Exercise prompt: Reproduce the records below in their entirety, character for character.

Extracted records
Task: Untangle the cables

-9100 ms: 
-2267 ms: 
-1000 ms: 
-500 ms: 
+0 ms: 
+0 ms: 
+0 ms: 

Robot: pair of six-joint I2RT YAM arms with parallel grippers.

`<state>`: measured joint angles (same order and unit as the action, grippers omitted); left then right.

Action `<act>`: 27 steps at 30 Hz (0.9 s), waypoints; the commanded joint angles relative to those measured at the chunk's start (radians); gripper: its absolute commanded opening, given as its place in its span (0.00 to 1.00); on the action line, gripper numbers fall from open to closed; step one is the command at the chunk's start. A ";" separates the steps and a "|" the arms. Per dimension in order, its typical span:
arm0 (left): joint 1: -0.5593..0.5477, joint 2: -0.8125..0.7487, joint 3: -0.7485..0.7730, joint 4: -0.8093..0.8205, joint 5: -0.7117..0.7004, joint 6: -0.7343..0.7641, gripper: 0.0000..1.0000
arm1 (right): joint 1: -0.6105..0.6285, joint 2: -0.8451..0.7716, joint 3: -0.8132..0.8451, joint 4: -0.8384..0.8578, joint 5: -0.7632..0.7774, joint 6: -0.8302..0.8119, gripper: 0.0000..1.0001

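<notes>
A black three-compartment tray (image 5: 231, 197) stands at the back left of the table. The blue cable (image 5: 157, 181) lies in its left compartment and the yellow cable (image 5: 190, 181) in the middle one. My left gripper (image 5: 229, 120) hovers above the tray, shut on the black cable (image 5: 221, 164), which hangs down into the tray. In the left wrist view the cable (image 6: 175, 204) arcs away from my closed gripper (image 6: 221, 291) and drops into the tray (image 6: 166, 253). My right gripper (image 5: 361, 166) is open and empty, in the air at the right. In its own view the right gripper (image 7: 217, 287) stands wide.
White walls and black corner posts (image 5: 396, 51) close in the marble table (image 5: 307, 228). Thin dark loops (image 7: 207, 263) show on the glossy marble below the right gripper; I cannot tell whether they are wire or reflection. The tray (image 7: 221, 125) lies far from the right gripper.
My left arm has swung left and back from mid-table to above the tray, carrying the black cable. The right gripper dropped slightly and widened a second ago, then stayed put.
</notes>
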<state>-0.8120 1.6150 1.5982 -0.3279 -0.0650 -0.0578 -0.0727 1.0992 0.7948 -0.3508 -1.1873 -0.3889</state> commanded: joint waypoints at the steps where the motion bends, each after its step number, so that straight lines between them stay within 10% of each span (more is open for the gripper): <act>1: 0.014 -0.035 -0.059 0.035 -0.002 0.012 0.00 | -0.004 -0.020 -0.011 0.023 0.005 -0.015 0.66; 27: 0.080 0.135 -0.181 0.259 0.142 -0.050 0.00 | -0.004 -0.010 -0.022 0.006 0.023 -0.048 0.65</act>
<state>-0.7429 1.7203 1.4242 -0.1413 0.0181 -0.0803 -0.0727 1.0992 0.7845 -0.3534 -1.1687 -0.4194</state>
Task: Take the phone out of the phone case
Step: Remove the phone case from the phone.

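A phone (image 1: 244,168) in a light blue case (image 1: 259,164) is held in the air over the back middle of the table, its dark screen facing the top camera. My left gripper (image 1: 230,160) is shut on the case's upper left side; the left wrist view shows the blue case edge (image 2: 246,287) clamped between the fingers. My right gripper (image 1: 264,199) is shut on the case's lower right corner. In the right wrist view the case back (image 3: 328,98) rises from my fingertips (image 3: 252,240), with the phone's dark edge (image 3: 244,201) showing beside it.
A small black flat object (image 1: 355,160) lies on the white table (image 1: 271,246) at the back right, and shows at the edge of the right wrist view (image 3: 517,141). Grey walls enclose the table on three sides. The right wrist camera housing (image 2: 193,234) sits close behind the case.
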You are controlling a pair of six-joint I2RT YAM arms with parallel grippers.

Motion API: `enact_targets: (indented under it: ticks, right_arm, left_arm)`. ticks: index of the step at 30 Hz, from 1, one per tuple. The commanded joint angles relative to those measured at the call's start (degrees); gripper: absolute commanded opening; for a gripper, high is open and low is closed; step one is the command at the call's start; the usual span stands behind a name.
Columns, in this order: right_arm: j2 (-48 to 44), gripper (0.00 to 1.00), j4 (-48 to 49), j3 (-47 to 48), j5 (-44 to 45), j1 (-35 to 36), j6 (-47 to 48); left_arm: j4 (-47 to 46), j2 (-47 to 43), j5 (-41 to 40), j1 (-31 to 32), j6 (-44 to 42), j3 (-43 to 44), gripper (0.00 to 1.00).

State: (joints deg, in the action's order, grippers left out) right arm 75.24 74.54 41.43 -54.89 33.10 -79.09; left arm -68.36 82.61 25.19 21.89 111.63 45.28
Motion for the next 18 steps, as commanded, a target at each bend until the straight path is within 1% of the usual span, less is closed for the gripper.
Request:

Exercise result:
Task: Untangle the cables

-9100 ms: 
-2267 ms: 
-1000 ms: 
-500 ms: 
+0 ms: 
+0 ms: 
+0 ms: 

Robot: pair of six-joint I2RT YAM arms with parallel grippers.

`<state>`: measured joint angles (same order and unit as the action, grippers omitted); left then right.

Action `<act>`: 27 steps at 30 Hz (0.9 s), waypoints; the commanded joint angles relative to those measured at the chunk's start (radians); gripper: its absolute commanded opening, given as its place in its span (0.00 to 1.00); on the action line, gripper numbers fall from open to closed; step one is the command at the chunk's start. A ";" separates the steps and a "|" the arms. Per dimension in order, its typical span:
arm0 (left): joint 1: -0.5593..0.5477, joint 2: -0.8125..0.7487, joint 3: -0.7485..0.7730, joint 4: -0.8093..0.8205, joint 5: -0.7117..0.7004, joint 6: -0.7343..0.7641, gripper: 0.0000..1.0000
arm1 (right): joint 1: -0.6105..0.6285, joint 2: -0.8451..0.7716, joint 3: -0.8132..0.8451, joint 4: -0.8384..0.8578, joint 5: -0.7632..0.7774, joint 6: -0.8302..0.8119, gripper: 0.0000..1.0001

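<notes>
A black three-compartment tray (image 5: 231, 197) stands at the back left of the table. The blue cable (image 5: 157, 181) lies in its left compartment and the yellow cable (image 5: 190, 181) in the middle one. My left gripper (image 5: 229, 120) hovers above the tray, shut on the black cable (image 5: 221, 164), which hangs down into the tray. In the left wrist view the cable (image 6: 175, 204) arcs away from my closed gripper (image 6: 221, 291) and drops into the tray (image 6: 166, 253). My right gripper (image 5: 361, 166) is open and empty, in the air at the right. In its own view the right gripper (image 7: 217, 287) stands wide.
White walls and black corner posts (image 5: 396, 51) close in the marble table (image 5: 307, 228). Thin dark loops (image 7: 207, 263) show on the glossy marble below the right gripper; I cannot tell whether they are wire or reflection. The tray (image 7: 221, 125) lies far from the right gripper.
My left arm has swung left and back from mid-table to above the tray, carrying the black cable. The right gripper dropped slightly and widened a second ago, then stayed put.
</notes>
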<state>-0.8120 1.6150 1.5982 -0.3279 -0.0650 -0.0578 -0.0727 1.0992 0.7948 -0.3508 -1.1873 -0.3889</state> commanded: joint waypoints at the steps where the motion bends, each after its step number, so that straight lines between them stay within 10% of each span (more is open for the gripper): <act>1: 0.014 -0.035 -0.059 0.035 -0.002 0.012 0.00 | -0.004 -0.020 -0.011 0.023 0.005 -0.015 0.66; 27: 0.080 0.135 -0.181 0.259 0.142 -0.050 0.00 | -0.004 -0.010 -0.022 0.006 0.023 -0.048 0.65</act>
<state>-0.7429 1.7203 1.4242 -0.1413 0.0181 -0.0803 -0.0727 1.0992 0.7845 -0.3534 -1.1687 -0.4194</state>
Task: Take the phone out of the phone case
Step: Remove the phone case from the phone.

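A phone (image 1: 244,168) in a light blue case (image 1: 259,164) is held in the air over the back middle of the table, its dark screen facing the top camera. My left gripper (image 1: 230,160) is shut on the case's upper left side; the left wrist view shows the blue case edge (image 2: 246,287) clamped between the fingers. My right gripper (image 1: 264,199) is shut on the case's lower right corner. In the right wrist view the case back (image 3: 328,98) rises from my fingertips (image 3: 252,240), with the phone's dark edge (image 3: 244,201) showing beside it.
A small black flat object (image 1: 355,160) lies on the white table (image 1: 271,246) at the back right, and shows at the edge of the right wrist view (image 3: 517,141). Grey walls enclose the table on three sides. The right wrist camera housing (image 2: 193,234) sits close behind the case.
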You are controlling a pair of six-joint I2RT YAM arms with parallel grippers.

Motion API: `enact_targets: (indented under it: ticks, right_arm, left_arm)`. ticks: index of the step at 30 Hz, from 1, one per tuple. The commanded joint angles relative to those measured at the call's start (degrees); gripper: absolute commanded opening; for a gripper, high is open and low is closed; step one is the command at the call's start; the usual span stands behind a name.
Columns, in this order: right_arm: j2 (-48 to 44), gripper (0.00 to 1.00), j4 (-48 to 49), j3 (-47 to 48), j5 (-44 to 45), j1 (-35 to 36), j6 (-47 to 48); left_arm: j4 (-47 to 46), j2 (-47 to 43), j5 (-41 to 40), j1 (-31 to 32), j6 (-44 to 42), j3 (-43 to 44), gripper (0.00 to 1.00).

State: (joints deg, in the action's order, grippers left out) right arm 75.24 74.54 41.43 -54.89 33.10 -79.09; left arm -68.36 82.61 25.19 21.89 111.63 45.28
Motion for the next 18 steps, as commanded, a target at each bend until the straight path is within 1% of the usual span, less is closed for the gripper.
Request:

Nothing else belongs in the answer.